A second variable worth considering is the relative percentage of Bitcoin held by “investors” vs. “traders”. According to recent media reports, the Winklevoss twins claim to have never sold any of their initial $11M investment in the space, which is currently valued at around $1B. Given the relative level of zealotry endemic to some of the early market participants, I am sure they are not the only ones in for the long haul. Given that, how much of the approximately $250B of Bitcoin is actually available to the market to absorb incremental buying and selling? Trying to purchase $1B of Bitcoin will have an entirely different price response if the available transactable volume is $100B vs. $10B.

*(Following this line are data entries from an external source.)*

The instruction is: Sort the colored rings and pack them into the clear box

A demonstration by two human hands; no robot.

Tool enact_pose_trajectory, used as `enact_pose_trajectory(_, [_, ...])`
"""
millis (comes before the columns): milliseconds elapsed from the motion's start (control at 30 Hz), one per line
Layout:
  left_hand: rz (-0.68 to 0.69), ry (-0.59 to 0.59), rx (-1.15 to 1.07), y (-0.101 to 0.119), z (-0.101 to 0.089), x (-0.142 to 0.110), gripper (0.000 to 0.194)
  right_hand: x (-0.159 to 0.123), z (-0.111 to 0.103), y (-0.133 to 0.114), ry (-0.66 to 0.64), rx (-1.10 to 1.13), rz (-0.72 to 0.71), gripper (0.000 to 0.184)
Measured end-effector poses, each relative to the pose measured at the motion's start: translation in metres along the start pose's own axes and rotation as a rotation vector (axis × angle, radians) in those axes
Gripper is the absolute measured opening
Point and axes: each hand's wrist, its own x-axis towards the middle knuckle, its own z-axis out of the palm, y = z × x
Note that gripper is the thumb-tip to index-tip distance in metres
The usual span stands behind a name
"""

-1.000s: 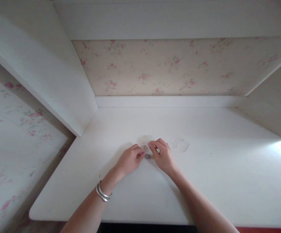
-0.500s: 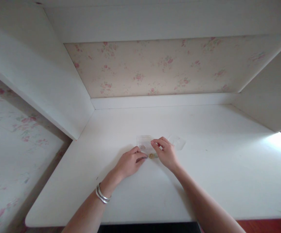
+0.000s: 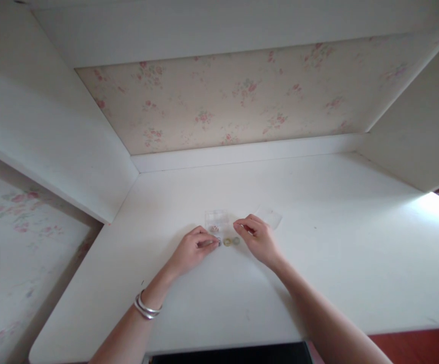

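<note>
My left hand (image 3: 192, 248), wearing silver bangles at the wrist, has thumb and forefinger closed on a small purplish ring-like piece (image 3: 219, 242) at the tabletop. Just right of it lie a yellow ring (image 3: 227, 242) and a grey-green ring (image 3: 236, 241), side by side. My right hand (image 3: 258, 240) is held in a pinch above and right of these rings; whatever may be between its fingertips is too small to make out. Behind the left fingers sits a clear plastic compartment box (image 3: 219, 217), with small reddish-brown bits (image 3: 214, 229) in its front left part.
A clear plastic bag or lid (image 3: 273, 218) lies behind my right hand on the white desk (image 3: 337, 253). White side panels (image 3: 71, 121) and a floral-papered back wall (image 3: 242, 96) enclose the desk. Something black (image 3: 230, 354) shows at the near edge.
The view has tilted and shifted slightly. My right hand has moved away from the rings to the right, uncovering the grey-green one. My left hand keeps its pinch.
</note>
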Motion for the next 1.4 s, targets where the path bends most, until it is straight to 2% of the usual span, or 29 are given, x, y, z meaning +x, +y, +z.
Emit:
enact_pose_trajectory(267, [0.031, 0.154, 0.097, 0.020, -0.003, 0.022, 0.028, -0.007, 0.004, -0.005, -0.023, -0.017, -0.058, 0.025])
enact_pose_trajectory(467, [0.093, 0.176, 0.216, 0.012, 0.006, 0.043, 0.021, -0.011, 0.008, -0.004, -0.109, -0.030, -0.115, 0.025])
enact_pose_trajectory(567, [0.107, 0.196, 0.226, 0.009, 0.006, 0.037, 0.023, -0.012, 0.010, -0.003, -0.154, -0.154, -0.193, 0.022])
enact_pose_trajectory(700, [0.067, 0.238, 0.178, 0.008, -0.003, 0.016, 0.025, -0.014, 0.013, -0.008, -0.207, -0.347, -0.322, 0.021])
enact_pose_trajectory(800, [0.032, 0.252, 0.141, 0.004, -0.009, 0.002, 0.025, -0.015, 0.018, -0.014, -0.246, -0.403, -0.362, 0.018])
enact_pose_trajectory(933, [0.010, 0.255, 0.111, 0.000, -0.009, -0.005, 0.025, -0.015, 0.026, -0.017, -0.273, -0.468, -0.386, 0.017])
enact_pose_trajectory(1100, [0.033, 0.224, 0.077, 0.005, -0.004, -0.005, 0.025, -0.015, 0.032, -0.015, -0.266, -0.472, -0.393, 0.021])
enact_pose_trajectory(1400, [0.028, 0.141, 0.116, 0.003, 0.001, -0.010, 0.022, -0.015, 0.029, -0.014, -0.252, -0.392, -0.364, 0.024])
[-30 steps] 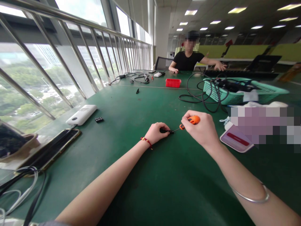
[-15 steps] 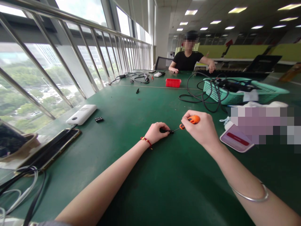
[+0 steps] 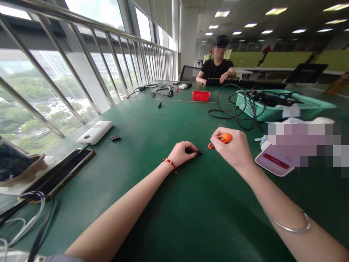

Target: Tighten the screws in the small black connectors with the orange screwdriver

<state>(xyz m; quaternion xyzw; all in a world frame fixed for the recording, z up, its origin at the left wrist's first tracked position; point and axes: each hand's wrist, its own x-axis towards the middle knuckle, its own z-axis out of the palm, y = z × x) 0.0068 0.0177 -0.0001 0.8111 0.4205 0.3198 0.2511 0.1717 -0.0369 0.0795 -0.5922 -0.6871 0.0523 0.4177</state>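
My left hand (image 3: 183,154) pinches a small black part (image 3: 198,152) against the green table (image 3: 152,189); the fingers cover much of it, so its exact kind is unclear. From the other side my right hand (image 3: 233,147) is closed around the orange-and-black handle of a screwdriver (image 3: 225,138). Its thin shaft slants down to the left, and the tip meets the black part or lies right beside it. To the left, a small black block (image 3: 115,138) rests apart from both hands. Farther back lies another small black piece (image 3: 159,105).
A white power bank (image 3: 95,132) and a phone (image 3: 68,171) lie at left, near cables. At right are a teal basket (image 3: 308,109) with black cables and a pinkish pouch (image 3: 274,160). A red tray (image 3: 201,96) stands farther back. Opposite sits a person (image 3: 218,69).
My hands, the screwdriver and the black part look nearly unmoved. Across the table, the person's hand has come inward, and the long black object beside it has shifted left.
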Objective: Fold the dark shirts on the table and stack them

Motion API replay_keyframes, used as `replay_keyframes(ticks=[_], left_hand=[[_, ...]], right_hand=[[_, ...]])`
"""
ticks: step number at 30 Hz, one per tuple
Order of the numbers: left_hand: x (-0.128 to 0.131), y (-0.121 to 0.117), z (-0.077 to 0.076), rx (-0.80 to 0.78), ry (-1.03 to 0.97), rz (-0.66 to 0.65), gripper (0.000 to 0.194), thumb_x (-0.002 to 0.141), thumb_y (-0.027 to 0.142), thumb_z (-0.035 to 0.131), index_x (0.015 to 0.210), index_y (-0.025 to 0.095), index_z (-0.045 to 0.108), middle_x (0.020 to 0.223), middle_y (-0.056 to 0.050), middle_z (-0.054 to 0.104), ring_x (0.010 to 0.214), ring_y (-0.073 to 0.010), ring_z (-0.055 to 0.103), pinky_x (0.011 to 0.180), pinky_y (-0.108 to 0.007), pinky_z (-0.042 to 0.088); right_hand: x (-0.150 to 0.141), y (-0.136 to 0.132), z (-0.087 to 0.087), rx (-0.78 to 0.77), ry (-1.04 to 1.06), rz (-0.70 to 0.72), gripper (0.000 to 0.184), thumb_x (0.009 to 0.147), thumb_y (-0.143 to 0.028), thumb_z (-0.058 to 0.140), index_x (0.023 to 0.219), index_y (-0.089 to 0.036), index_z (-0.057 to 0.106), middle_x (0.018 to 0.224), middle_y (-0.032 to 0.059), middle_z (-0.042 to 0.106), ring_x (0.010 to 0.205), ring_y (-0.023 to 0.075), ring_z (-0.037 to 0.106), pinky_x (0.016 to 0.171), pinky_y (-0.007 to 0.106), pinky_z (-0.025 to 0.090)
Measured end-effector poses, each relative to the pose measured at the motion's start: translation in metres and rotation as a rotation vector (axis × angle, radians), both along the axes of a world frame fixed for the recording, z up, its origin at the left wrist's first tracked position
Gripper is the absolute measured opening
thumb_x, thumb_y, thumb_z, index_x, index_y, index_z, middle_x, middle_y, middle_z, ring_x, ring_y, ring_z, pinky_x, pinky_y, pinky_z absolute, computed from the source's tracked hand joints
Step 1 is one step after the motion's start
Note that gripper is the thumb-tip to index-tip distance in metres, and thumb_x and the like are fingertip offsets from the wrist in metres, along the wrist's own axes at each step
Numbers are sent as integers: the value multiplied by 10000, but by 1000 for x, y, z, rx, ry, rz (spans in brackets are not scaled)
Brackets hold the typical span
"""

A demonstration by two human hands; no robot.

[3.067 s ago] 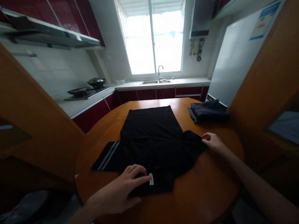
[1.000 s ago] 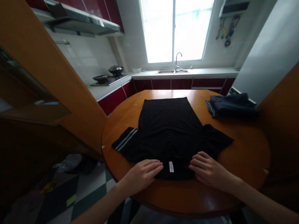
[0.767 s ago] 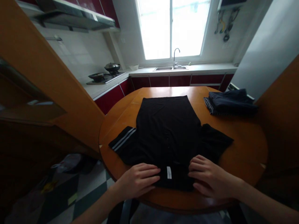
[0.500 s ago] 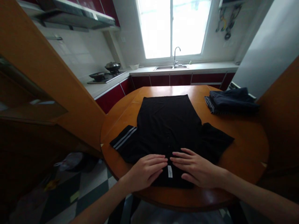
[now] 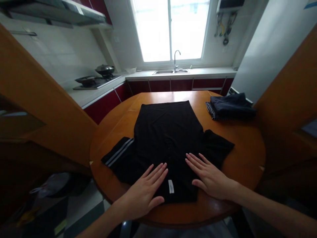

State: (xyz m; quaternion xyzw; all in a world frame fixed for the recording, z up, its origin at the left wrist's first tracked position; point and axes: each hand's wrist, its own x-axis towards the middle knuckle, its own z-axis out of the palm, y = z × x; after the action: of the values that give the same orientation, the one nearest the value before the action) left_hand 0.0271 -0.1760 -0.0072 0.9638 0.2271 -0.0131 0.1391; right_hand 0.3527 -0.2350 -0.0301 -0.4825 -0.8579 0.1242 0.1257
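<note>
A black short-sleeved shirt (image 5: 165, 129) lies spread on the round wooden table (image 5: 244, 165), its collar end toward me. Two pale stripes cross the sleeve on the left. Near the collar a white label (image 5: 171, 186) shows between my hands. My left hand (image 5: 147, 190) rests flat on the shirt left of the label, fingers stretched forward and thumb out to the side. On the right, my right hand (image 5: 206, 173) lies flat on the cloth with its fingers extended. Neither hand grips anything.
Folded dark clothes (image 5: 230, 105) sit at the table's back right. Beyond the table are a counter with a sink (image 5: 170, 71) and a stove (image 5: 99, 82) bearing two pans. A wooden panel (image 5: 44, 96) stands left, and a pale tall surface (image 5: 262, 49) right.
My hands have moved apart from the shirt's middle, the left one outward and toward me, the right one slightly outward. The whole view has shifted, so the scene sits further left.
</note>
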Motion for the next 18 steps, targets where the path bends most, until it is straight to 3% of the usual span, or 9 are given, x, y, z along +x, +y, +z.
replay_keyframes(ticks=[3,6,9,12,14,18], left_hand=[[-5,2,13,-65,-36,-49,913,955,405,617,1608,295,-12,1655,-99,148,1521,-279,181,1228,-535,188],[-11,36,34,-80,-148,-3,669,1021,352,505,1601,312,176,1618,-58,313,1486,-236,309,1206,-462,295],[-18,110,49,36,-336,254,484,1029,398,454,1489,246,463,1546,-58,454,1417,-251,432,1192,-447,322],[-24,206,54,49,-428,511,460,934,413,583,1316,161,631,1355,-98,638,1265,-268,581,1123,-392,410],[-27,265,55,-33,-449,761,402,846,363,676,1189,154,696,1243,-98,702,1154,-259,651,1047,-348,473],[-28,351,52,-33,-461,942,269,728,309,774,932,137,742,1077,-134,746,1044,-285,689,962,-348,512]], right_hand=[[7,-2,2,10,35,-82,665,1010,-438,468,1585,-177,260,1622,150,271,1507,288,229,1209,546,241],[21,23,18,65,138,-179,558,1008,-414,470,1512,-179,429,1544,137,444,1438,274,393,1178,492,339],[46,87,38,172,222,-364,460,964,-354,550,1372,-147,592,1395,148,603,1301,275,552,1125,428,410],[76,172,52,96,261,-620,349,891,-254,642,1206,-117,702,1155,142,734,1078,252,683,986,337,499],[94,225,56,53,277,-753,304,872,-207,648,1141,-93,729,1102,147,751,1021,239,701,924,292,508],[116,306,51,52,299,-852,257,827,-165,672,1037,-40,753,1079,198,747,999,271,703,873,300,507]])
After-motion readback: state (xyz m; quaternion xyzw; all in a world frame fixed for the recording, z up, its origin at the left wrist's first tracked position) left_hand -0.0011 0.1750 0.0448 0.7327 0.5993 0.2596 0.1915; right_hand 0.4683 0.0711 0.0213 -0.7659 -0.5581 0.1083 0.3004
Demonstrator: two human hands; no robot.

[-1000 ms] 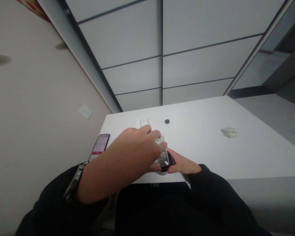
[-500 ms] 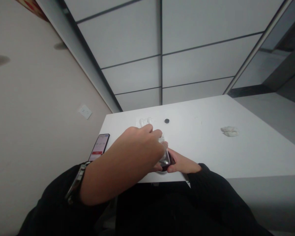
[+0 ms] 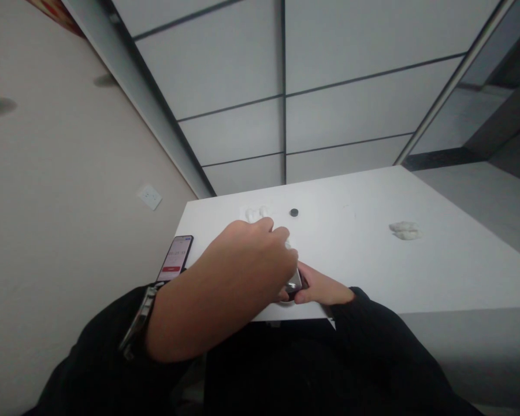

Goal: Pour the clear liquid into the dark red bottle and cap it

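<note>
My right hand (image 3: 315,287) wraps round a dark, glossy object (image 3: 293,283) near the table's front edge. Part of that object reflects light, and both hands cover so much of it that its kind does not show. Across it reaches my left hand (image 3: 266,251), fingers curled down over the object's top. A bit of crumpled white material, like tissue, (image 3: 288,245) pokes out by the left fingers. Something pale and round-edged lies under the object, only its lower rim showing.
On the white table (image 3: 351,254) are a small dark round cap (image 3: 294,212), crumpled white tissue pieces (image 3: 255,214) behind my left hand, and a used, folded wipe (image 3: 405,230) at right. A phone (image 3: 175,258) lies at the left edge, beside the wall.
My left hand has shifted slightly right over the glossy object, covering more of it and of the white material. The right hand keeps its hold.
</note>
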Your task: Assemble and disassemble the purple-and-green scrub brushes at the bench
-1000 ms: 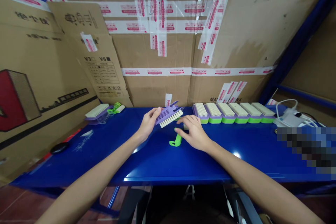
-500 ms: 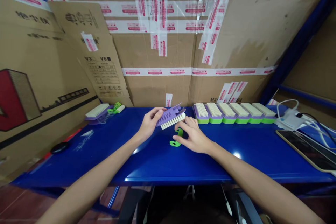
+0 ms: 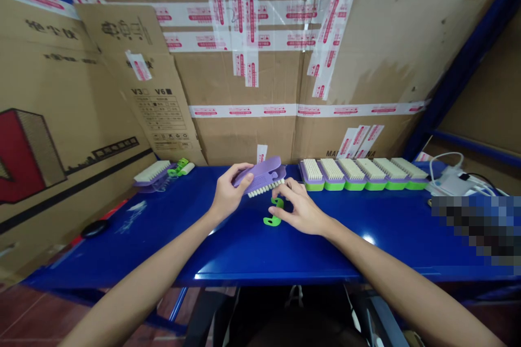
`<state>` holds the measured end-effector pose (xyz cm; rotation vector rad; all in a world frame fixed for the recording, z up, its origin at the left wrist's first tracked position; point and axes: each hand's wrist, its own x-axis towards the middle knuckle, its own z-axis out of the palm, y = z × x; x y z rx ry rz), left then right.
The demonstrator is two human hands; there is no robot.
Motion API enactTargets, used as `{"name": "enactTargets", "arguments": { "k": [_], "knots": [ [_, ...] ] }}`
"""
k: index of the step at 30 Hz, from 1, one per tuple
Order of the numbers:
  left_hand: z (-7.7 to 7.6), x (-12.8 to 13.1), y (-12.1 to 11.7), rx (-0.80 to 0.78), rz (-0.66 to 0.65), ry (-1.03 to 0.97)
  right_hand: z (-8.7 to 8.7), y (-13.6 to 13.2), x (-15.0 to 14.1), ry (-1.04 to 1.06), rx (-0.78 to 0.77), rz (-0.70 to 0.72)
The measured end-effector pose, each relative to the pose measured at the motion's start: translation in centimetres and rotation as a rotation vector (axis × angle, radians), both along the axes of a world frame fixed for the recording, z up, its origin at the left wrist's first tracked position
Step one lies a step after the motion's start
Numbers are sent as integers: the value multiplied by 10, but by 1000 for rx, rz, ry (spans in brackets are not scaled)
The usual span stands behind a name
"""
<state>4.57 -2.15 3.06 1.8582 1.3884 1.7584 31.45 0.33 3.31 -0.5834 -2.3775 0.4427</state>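
Observation:
My left hand (image 3: 230, 188) is closed around a purple scrub brush (image 3: 262, 174) with pale bristles facing down. The brush is held above the table, its right end raised, and a gap shows between its purple parts at that end. Close by, my right hand (image 3: 303, 209) has its thumb and fingers curved apart beside a bright green curved plastic piece (image 3: 273, 221), which appears to rest on the blue table (image 3: 244, 255). Whether the right fingertips touch the green piece or the brush's bristle end, I cannot tell.
A row of several purple-and-green brushes (image 3: 352, 171) stands bristles up at the back right. Another brush (image 3: 152, 172) and green parts (image 3: 181, 167) lie at the back left. Cables and a white adapter (image 3: 450, 184) sit at right, a black round object (image 3: 94, 229) at left. Cardboard (image 3: 244, 135) walls the back.
The brush in my left hand has tilted, so more of its smooth purple top shows and its bristles sit slightly higher. My right hand and the green piece have hardly moved.

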Motion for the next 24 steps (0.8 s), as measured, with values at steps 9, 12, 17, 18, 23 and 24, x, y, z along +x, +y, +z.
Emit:
{"name": "enactTargets", "arguments": {
  "k": [9, 12, 17, 18, 23, 24],
  "knots": [
    [0, -1, -1, -4, 15, 25, -1, 1, 1, -3, 73, -46],
    [2, 2, -4, 9, 30, 65, -4, 2, 0, 18, 66, -42],
    [9, 6, -9, 45, 90, 157, -11, 6, -3, 51, 7, -24],
    [9, 6, -10, 54, 99, 169, -12, 6, -3, 55, 0, -23],
    [10, 7, -10, 86, 121, 199, -12, 4, -4, 118, -25, 2],
    [10, 7, -10, 87, 119, 201, -11, 3, -4, 135, -33, 8]
  ]
}}
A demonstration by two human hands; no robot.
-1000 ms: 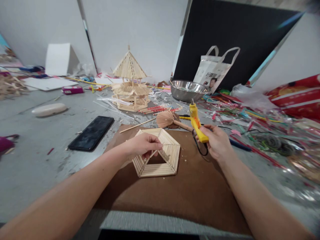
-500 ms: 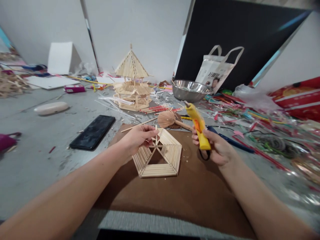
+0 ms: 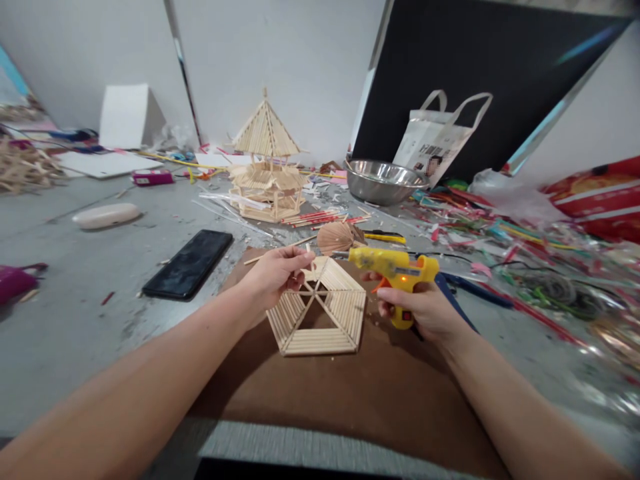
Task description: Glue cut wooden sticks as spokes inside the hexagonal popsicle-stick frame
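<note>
My left hand (image 3: pixel 283 273) pinches a short wooden stick (image 3: pixel 309 256) above the far left part of a hexagonal frame (image 3: pixel 323 341). Rows of pale round sticks make up the frame, with spokes meeting at its middle and gaps near the centre. It lies on a brown board (image 3: pixel 320 400). My right hand (image 3: pixel 417 307) is wrapped round a yellow hot glue gun (image 3: pixel 395 263) with an orange trigger and a small lit light. The gun's nozzle points left, close to the stick in my left fingers; whether they touch I cannot tell.
Left of the board lies a black phone (image 3: pixel 189 265). A stick pagoda (image 3: pixel 267 160) stands behind, near a metal bowl (image 3: pixel 385 182). A fan-shaped brown piece (image 3: pixel 337 237), a yellow cutter knife (image 3: pixel 385 237) and blue-handled pliers (image 3: pixel 470 290) lie around the board's far side. Scraps spread at right.
The glue gun has swung from pointing up and away to lying level, its nozzle now near my left fingers. My left hand has tilted the small stick slightly.
</note>
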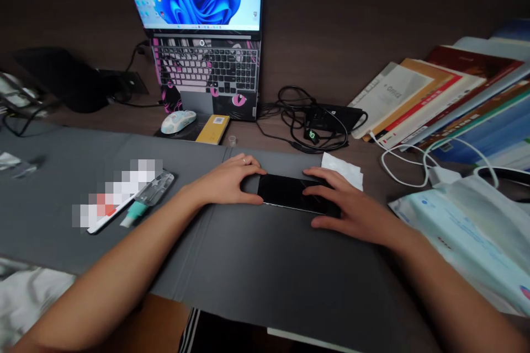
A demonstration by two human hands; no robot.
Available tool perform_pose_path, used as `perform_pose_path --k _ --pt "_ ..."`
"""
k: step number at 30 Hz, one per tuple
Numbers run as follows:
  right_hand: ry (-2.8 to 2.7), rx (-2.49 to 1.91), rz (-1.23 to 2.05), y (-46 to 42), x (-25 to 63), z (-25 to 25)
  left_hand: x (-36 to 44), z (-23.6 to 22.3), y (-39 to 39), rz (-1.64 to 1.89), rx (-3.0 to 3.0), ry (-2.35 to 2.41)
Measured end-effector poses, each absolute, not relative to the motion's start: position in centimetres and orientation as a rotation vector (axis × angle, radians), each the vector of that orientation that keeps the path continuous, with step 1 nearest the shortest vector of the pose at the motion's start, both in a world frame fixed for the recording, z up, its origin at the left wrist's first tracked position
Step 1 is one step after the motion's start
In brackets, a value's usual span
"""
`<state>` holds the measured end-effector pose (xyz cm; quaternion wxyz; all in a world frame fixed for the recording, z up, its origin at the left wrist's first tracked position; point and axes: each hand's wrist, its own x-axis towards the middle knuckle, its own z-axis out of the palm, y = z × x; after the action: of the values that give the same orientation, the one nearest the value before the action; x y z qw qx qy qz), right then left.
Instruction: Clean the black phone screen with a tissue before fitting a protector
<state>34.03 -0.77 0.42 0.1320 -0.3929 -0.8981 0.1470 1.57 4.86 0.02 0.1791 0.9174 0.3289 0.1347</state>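
Note:
A black smartphone (285, 193) lies on the grey desk mat (248, 265), dark screen up, its long side running left to right. My left hand (226, 179), with a ring on one finger, grips the phone's left end between thumb and fingers. Over the right end reaches my right hand (343, 204), fingers stretched and apart. One of its fingertips is on or just above the screen, and its thumb extends near the close edge. Behind that hand, a white tissue (342, 170) is partly covered by its fingers. Left of my left forearm lies a clear bottle with a teal cap (134, 213).
An open laptop (207, 66) stands at the back, with a mouse (178, 122) and yellow box (212, 129) before it. Black cables (306, 121) tangle beside leaning books (434, 94). A light-blue wipes pack (464, 231) sits at right; a partly pixelated white item (120, 198) at left.

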Motion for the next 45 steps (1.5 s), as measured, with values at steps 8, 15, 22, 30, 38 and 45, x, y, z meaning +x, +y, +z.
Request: perform_pose_path --k 8,15,22,30,38,45 --pt "-2.659 -1.127 0.325 -0.8 32.9 0.5 1.5 0.0 5.1 0.415 2.569 0.92" --pt "-2.78 -1.095 0.401 0.6 28.7 1.8 1.4 -0.5 5.5 0.447 2.551 0.903" --pt "-2.802 -1.049 0.458 1.9 25.9 2.6 1.3 -0.9 5.5 0.472 2.547 0.895" --pt "-2.73 -1.189 0.372 0.6 30.9 2.5 1.3 -1.0 5.6 0.478 2.541 0.891" --pt "-2.663 -1.348 0.312 -2.7 35.8 2.2 1.4 -1.0 5.5 0.454 2.526 0.881" --pt "-2.618 -1.343 0.356 -3.0 34.8 2.3 1.3 -1.3 5.4 0.49 2.538 0.846"
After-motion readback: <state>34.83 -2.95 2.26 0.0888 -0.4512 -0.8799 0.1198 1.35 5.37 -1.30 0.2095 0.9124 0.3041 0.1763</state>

The law of one price has yet to be fully enforced by arbitrage agents in the cryptocurrency markets, leading to potentially significant simultaneous exchange-to-exchange price differentials. This makes sense, given the relative developmental state of the market, as much of the recent activity has been driven by the entrance of a large number of retail (i.e.: small and unsophisticated) accounts that will likely participate in and transact on only one exchange, which can lead to isolated pockets of intense buying/selling pressure that locally distorts price. The introduction of the CME and CBOE contracts may actually short-run exacerbate this phenomenon, but should in the long run help to stabilize prices via increasing the participation of sophisticated financial players for whom multi-exchange arbitrage is a standard business practice.
I am extremely curious to see what effect introducing the futures contracts will have on the existing cryptocurrency markets. Many members of the “traditional” financial markets view Bitcoin as an insane speculative bubble and assert that the ability to freely enter into short positions afforded by the futures market will instantly crush valuations. While it is certainly possible, I do not believe that an instant sell-off is as obvious an outcome, particularly given the (likely) small relative size of the futures market compared to the “tradable” portion of the volume held at the largest Bitcoin exchanges. There will likely be a protracted struggle to determine which is the tail and which is the dog, going forward. I also suspect that the fragmented high-volatility, low-liquidity Bitcoin market will provide unique challenges for financial players, particularly around survivable position sizing, efficient entry/exit execution, and institutional risk management. One distinct advantage of being an “unsophisticated” buy-and-forget individual investor oblivious to the minute-to-minute price fluctuations is not being forced out of the market when their overly-large position blows through their V@R and stop-loss limits fifteen minutes after they put it on. Given the prevailing level of volatility endemic to the cryptocurrency space, this is an all-too realistic possibility.
CBOT futures go live December 10th, with the CME futures following on December 17th. Bring your popcorn.